What Is Duchenne Muscular Dystrophy ( DMD ) ?

Muscular dystrophies are a group of diseases that make muscles weaker and less flexible over time. Duchenne muscular dystrophy (DMD) is the most common type. It’s caused by flaws in the gene that controls how the body keeps muscles healthy.

The disease almost always affects boys, and symptoms usually begin early in childhood. Children with DMD have a hard time standing up, walking, and climbing stairs. Many eventually need wheelchairs to get around. They can also have heart and lung problems.

Although there isn’t a cure, the outlook for people with DMD is better than it has ever been. Years ago, children with the disease usually didn’t live beyond their teens. Today, they live well into their 30s, and sometimes into their 40s and 50s. There are therapies that can ease symptoms, and researchers are looking for new ones, as well.


DMD is caused by a problem in one of your genes. Genes contain the information your body needs to make proteins, which carry out many different body functions.

If you have DMD, the gene that makes a protein called dystrophin is broken. This protein normally keeps muscles strong and protects them from injury.

The condition is more common in boys because of the way parents pass DMD genes to their children.
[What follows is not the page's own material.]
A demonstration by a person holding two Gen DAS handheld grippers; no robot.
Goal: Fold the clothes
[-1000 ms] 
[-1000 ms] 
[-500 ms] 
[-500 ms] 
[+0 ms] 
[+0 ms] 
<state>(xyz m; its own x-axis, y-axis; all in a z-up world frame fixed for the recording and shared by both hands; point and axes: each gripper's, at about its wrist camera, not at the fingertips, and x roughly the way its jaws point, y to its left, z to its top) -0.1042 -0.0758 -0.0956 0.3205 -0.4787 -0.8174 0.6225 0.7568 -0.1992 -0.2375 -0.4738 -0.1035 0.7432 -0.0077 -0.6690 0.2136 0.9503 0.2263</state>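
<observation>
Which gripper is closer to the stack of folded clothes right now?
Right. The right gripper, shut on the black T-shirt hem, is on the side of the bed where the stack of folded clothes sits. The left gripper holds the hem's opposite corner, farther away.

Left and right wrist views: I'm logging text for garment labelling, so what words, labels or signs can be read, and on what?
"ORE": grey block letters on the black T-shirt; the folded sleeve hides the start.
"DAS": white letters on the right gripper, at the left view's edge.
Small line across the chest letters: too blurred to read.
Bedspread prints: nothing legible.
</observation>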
It’s what scientists call a sex-linked disease because it’s connected to the groups of genes, called chromosomes, that determine if a baby is a boy or a girl.
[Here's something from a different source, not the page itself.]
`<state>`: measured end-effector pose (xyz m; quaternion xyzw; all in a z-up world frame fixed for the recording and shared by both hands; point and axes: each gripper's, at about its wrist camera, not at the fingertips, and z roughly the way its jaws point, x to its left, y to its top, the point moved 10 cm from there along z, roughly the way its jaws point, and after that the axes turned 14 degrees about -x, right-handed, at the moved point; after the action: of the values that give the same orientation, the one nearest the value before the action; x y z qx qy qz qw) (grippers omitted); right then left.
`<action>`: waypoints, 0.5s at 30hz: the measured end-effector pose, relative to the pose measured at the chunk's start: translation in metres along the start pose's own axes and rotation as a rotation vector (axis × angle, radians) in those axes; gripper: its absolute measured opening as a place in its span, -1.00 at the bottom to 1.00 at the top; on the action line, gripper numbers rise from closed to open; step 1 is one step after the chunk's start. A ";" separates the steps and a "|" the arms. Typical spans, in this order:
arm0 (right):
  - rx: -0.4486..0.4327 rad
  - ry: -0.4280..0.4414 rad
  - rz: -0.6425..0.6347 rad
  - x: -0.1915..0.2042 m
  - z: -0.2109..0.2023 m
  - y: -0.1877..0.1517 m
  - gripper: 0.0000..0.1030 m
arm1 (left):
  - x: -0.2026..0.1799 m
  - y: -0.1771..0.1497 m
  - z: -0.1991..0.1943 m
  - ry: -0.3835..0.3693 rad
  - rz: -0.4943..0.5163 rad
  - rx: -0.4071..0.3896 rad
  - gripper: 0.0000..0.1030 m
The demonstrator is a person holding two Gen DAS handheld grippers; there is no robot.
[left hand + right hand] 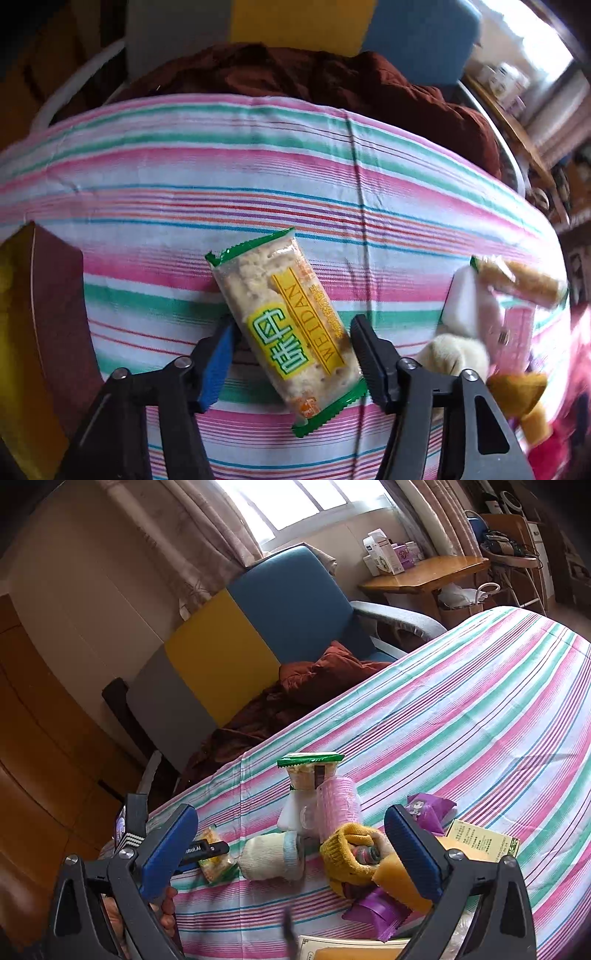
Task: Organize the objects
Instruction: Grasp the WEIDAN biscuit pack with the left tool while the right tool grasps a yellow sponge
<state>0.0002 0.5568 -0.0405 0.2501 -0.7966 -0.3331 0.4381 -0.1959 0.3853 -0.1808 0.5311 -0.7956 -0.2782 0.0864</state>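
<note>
a: left gripper?
b: jaws partly spread, straddling cracker packet; left pad meets its edge, right pad's contact unclear.
a: packet's place?
b: flat on striped cloth, beside brown box.
a: right gripper?
b: wide apart, holding nothing, above the packet's neighbours: white sock, yellow glove.

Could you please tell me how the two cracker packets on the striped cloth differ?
The near cracker packet lies flat between the left tongs; the far cracker packet leans on other items, away from the tongs. The near one shows its printed label; the far one looks blurred. Both have green ends.
</note>
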 end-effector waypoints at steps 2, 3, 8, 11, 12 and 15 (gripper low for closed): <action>0.010 -0.001 -0.004 0.000 0.001 -0.002 1.00 | 0.000 -0.003 -0.004 -0.002 0.030 -0.003 0.15; 0.015 -0.003 -0.007 0.000 0.002 -0.003 1.00 | -0.001 -0.006 -0.007 -0.007 0.044 0.003 0.12; 0.026 -0.016 -0.017 0.000 0.005 -0.006 1.00 | 0.002 -0.006 -0.013 -0.006 0.055 0.037 0.46; 0.034 -0.020 -0.018 -0.001 0.006 -0.008 1.00 | 0.003 0.002 -0.020 0.008 0.054 0.011 0.47; 0.036 -0.021 -0.018 -0.001 0.006 -0.008 1.00 | 0.003 0.002 -0.022 0.008 0.060 0.008 0.47; 0.039 -0.020 -0.021 0.000 0.006 -0.009 1.00 | -0.009 0.000 -0.026 0.012 0.084 -0.004 0.47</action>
<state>-0.0042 0.5531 -0.0498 0.2636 -0.8045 -0.3246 0.4218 -0.1808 0.3838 -0.1583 0.4987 -0.8161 -0.2729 0.1037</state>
It’s rare, but sometimes people who don’t have a family history of DMD get the disease when their genes get defects on their own.


If your child has DMD, you’ll probably notice the first signs before he turns 6 years old. Muscles in the legs are usually some of the first affected, so he’ll probably start to walk much later than other children his age. Once he can walk, he may fall down often and have trouble climbing stairs or getting up from the floor. After a few years, he might also begin to waddle or walk on his toes.